# Exercise prompt
Write out exactly the lines below starting at the one containing "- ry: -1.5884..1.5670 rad" and ending at the one containing "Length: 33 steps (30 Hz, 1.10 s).". Omit every picture.

# Information
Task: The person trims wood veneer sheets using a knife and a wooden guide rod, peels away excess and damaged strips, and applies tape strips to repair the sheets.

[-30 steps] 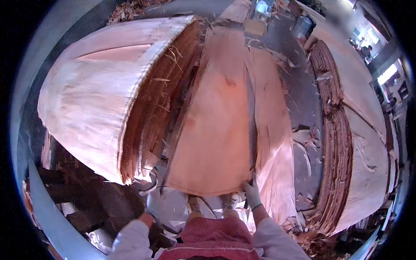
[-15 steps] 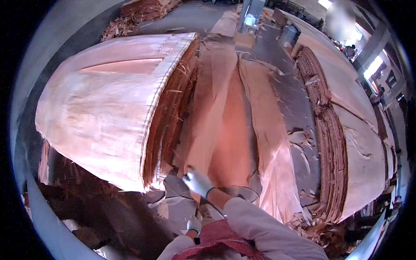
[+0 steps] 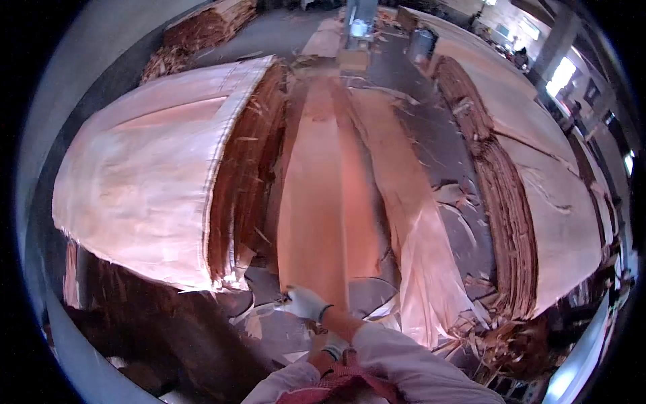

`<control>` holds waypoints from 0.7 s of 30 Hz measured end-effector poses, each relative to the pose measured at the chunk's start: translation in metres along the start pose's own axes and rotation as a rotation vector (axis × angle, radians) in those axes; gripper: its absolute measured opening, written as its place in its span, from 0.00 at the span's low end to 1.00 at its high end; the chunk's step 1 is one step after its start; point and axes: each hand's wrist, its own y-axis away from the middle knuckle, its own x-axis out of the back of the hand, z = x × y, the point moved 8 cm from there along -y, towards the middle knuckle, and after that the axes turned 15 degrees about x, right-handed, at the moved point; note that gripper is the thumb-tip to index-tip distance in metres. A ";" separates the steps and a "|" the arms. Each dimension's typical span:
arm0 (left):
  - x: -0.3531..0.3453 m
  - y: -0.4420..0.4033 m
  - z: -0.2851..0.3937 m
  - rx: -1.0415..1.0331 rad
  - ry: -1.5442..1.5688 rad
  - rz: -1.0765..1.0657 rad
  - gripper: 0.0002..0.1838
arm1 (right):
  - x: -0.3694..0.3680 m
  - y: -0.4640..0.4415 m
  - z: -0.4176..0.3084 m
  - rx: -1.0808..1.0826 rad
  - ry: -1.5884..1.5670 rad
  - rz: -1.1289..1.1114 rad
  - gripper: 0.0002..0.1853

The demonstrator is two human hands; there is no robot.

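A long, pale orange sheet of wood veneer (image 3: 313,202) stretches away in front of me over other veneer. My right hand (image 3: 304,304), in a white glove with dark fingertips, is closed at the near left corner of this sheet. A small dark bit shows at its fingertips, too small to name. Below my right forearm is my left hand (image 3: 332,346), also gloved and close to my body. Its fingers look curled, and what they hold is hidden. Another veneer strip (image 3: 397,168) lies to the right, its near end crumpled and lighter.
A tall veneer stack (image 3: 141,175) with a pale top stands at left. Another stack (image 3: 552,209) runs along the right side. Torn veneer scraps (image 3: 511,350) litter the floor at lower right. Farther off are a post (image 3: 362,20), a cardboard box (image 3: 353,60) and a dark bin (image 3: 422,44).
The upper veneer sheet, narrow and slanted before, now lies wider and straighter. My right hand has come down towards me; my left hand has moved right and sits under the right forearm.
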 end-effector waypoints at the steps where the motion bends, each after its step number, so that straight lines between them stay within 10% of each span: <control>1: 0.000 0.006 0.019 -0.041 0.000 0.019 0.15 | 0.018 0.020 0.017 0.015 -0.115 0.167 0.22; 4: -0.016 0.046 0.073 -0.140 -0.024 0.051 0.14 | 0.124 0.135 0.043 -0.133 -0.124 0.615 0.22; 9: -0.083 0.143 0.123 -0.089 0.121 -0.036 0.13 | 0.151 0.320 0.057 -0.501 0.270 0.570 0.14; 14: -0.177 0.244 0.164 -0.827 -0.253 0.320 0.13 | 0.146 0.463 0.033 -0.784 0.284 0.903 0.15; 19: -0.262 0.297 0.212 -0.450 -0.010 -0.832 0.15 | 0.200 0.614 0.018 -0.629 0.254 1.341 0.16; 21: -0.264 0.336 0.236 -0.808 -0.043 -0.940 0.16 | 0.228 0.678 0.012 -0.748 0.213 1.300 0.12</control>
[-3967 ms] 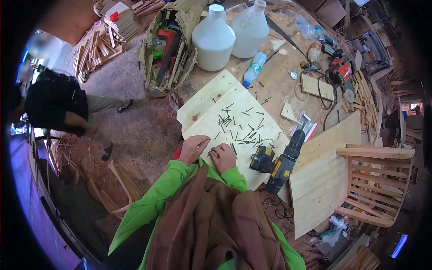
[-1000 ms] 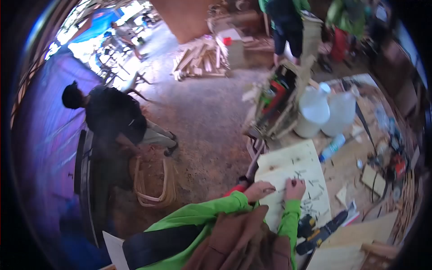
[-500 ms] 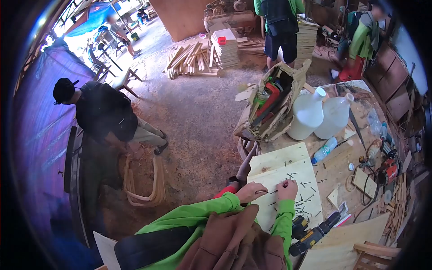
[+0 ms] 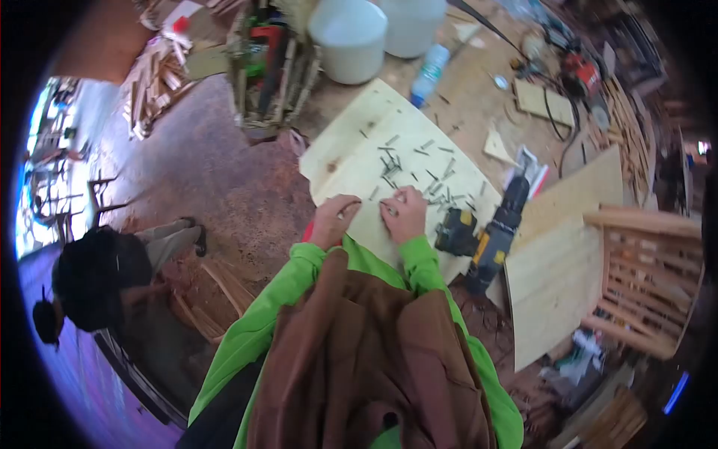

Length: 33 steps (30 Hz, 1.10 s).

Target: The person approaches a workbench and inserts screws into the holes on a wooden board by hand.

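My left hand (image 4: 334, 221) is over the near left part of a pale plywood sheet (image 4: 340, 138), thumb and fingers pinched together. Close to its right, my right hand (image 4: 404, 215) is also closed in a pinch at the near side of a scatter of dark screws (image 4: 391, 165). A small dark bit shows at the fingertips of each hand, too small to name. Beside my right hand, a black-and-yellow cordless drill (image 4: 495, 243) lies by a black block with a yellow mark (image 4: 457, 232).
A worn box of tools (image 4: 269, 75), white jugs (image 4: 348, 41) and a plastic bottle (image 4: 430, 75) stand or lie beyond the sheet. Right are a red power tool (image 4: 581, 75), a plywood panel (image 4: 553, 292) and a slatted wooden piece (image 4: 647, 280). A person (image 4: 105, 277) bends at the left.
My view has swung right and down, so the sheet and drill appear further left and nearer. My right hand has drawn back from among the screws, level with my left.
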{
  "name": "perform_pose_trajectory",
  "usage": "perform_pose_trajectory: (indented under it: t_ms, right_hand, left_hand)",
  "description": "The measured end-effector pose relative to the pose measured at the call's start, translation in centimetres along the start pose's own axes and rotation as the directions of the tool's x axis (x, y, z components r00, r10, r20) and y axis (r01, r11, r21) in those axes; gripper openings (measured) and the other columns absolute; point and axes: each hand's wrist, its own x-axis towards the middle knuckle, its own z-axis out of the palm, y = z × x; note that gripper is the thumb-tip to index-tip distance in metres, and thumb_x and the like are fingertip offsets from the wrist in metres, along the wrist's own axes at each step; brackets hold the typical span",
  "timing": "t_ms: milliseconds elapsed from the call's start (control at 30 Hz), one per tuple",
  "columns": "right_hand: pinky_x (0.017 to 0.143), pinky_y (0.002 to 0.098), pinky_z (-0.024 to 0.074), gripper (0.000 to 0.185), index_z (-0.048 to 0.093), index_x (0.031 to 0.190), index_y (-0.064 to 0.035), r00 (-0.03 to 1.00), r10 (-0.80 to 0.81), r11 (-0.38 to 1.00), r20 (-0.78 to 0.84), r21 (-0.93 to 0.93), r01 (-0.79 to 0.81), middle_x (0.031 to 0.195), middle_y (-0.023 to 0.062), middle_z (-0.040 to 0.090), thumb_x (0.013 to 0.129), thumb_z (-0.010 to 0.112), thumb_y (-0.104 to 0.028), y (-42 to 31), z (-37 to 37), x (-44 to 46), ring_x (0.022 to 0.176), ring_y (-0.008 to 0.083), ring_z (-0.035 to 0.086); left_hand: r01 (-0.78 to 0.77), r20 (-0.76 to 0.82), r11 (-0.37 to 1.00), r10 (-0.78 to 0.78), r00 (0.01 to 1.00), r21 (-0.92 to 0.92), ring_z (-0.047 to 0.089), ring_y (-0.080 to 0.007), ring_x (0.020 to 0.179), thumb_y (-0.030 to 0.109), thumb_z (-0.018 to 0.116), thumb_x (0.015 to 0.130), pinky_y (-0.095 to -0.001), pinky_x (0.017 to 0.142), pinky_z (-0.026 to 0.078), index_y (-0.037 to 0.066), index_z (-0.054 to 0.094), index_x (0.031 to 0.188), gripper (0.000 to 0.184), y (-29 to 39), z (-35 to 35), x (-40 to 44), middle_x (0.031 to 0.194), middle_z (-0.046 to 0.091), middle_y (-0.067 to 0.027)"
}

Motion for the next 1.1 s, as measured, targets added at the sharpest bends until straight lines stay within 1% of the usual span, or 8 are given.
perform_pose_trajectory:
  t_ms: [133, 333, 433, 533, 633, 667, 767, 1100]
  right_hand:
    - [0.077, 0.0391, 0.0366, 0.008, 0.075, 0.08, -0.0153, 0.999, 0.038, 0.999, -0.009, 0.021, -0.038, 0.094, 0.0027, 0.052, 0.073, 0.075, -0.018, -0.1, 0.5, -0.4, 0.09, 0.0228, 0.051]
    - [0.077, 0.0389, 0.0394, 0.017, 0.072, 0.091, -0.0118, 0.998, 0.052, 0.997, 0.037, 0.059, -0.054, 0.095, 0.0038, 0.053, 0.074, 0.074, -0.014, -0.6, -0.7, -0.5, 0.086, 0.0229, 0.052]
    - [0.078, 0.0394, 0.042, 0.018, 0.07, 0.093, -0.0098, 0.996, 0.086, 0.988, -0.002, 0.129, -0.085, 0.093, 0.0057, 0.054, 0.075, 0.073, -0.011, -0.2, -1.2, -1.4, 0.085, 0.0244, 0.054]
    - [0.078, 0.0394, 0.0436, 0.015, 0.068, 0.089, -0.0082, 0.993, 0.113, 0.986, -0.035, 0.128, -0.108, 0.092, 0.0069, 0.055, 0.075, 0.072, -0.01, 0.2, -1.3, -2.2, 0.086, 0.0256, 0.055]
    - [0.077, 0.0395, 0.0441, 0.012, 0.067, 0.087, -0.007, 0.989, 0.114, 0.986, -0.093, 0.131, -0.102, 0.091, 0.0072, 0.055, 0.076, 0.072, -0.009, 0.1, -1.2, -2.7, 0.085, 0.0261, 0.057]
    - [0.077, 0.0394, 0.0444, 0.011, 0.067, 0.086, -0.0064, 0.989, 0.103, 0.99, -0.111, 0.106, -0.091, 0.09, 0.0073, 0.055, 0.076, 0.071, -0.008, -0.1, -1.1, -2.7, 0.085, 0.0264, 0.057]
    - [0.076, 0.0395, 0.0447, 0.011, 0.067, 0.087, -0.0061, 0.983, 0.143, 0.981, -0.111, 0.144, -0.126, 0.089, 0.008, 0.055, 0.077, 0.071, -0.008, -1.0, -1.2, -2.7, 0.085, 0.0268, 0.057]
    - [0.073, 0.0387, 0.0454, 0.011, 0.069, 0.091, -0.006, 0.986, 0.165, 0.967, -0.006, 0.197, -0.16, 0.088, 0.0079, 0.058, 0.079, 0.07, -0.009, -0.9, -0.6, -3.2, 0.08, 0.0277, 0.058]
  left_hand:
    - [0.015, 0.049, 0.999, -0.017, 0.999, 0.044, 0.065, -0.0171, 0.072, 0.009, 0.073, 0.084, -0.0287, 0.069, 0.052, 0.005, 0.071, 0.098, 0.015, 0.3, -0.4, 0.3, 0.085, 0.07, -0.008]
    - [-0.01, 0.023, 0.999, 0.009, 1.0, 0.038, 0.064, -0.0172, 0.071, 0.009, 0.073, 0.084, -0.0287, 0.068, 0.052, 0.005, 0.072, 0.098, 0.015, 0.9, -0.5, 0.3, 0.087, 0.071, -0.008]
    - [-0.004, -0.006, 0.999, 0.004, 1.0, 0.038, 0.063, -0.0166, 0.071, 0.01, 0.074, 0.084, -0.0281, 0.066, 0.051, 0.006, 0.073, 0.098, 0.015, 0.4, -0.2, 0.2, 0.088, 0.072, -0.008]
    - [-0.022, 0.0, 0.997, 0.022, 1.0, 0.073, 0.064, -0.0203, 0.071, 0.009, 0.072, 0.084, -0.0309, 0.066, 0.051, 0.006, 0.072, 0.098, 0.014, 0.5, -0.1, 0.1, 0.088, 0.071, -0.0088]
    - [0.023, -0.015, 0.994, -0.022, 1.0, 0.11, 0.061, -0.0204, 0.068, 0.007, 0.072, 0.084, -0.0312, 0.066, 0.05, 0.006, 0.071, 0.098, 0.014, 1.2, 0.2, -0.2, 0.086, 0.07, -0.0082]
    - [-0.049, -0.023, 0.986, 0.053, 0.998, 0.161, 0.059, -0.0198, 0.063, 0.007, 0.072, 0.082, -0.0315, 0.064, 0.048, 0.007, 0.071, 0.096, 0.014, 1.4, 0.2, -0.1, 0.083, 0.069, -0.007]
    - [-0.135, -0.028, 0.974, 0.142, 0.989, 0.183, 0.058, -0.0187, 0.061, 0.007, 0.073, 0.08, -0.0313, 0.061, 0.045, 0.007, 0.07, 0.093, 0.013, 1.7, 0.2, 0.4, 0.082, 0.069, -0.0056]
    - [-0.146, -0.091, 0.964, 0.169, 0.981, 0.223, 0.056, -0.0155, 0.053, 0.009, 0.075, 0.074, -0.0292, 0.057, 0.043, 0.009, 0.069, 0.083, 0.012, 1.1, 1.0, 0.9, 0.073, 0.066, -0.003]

# Answer
  - ry: -1.5884..1.5670 rad
  - rz: -1.1289..1.1114 rad
  - gripper: 0.0002..0.1853

The demonstrator is two human hands; there is no robot.

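A long, pale orange sheet of wood veneer (image 3: 313,202) stretches away in front of me over other veneer. My right hand (image 3: 304,304), in a white glove with dark fingertips, is closed at the near left corner of this sheet. A small dark bit shows at its fingertips, too small to name. Below my right forearm is my left hand (image 3: 332,346), also gloved and close to my body. Its fingers look curled, and what they hold is hidden. Another veneer strip (image 3: 397,168) lies to the right, its near end crumpled and lighter.
A tall veneer stack (image 3: 141,175) with a pale top stands at left. Another stack (image 3: 552,209) runs along the right side. Torn veneer scraps (image 3: 511,350) litter the floor at lower right. Farther off are a post (image 3: 362,20), a cardboard box (image 3: 353,60) and a dark bin (image 3: 422,44).
The upper veneer sheet, narrow and slanted before, now lies wider and straighter. My right hand has come down towards me; my left hand has moved right and sits under the right forearm.
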 end-effector waypoints at the steps where the motion bends, each after its step number, so that straight lines between them stay within 10% of each span: <control>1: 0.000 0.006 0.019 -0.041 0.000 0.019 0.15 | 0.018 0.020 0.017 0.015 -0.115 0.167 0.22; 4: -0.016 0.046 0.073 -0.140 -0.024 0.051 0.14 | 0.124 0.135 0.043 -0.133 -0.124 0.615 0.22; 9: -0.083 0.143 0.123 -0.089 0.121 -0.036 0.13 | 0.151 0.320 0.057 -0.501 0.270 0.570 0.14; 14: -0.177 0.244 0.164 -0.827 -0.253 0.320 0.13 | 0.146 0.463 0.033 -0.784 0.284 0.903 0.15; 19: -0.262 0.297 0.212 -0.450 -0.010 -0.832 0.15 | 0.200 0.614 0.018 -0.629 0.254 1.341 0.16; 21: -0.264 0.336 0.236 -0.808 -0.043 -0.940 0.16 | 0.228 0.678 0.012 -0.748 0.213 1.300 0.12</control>
[-3967 ms] 
[-1000 ms] 
[-500 ms] 
[+0 ms] 

Length: 33 steps (30 Hz, 1.10 s).

The exercise has nothing more to it.